◆ Task directions
Restate each line below word for word, skipping every picture.

◆ Data below
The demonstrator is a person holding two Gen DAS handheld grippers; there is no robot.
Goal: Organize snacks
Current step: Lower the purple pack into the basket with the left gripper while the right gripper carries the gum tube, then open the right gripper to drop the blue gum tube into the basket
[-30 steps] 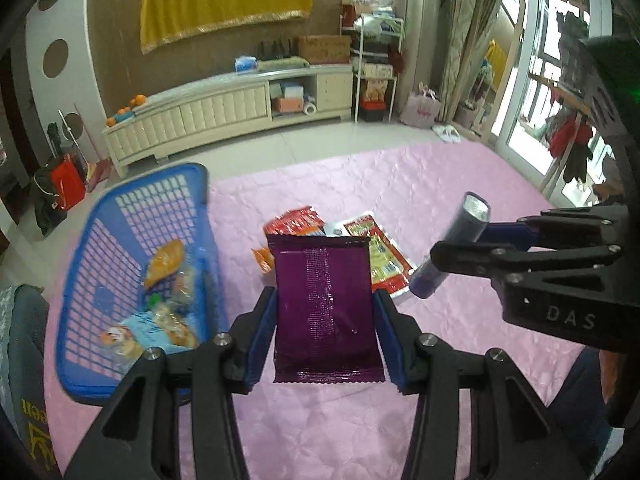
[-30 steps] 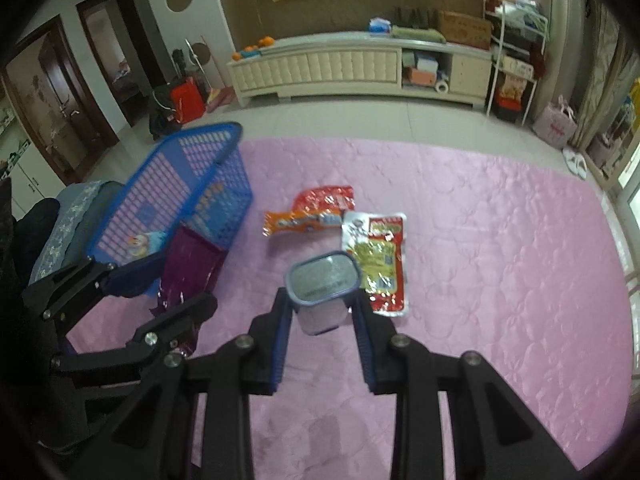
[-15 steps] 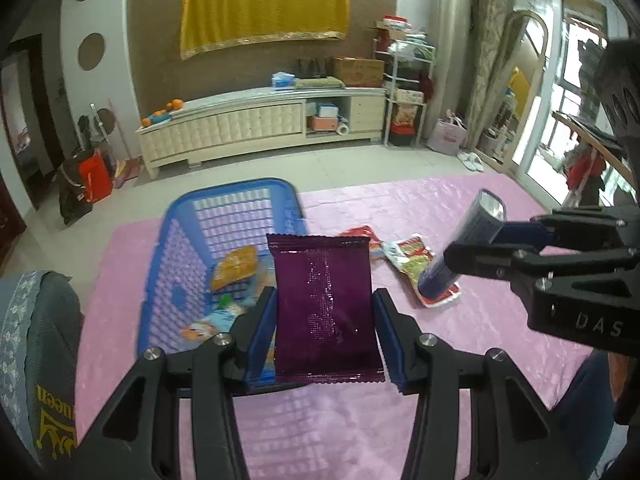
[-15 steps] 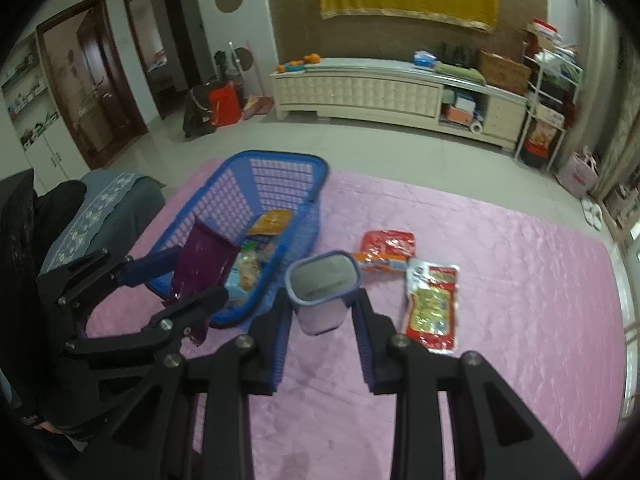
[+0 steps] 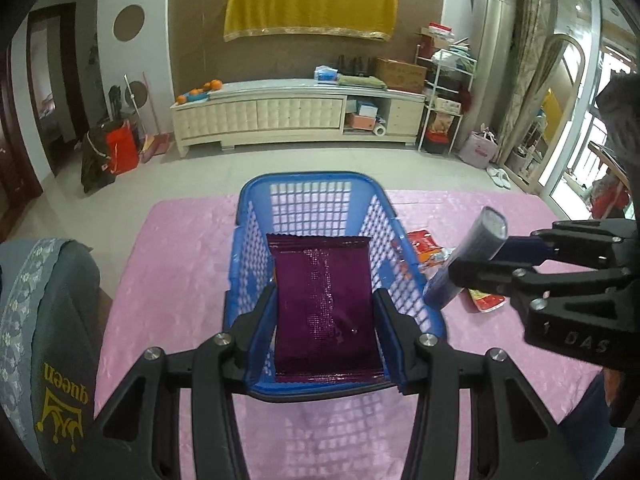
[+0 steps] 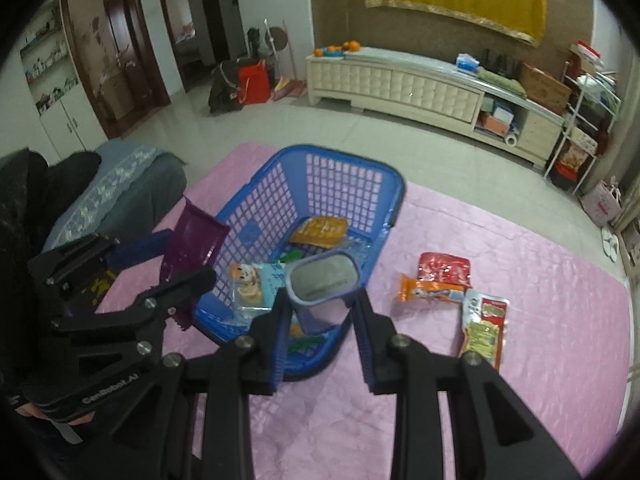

◆ Task answer
The demonstrator is a person holding two Gen DAS handheld grippers; there is no robot.
Goal: Organize snacks
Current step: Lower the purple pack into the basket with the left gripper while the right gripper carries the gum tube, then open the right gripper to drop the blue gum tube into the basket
[-30 steps] 
[-30 steps] 
[-15 steps] 
[-15 steps] 
[+0 steps] 
[+0 steps] 

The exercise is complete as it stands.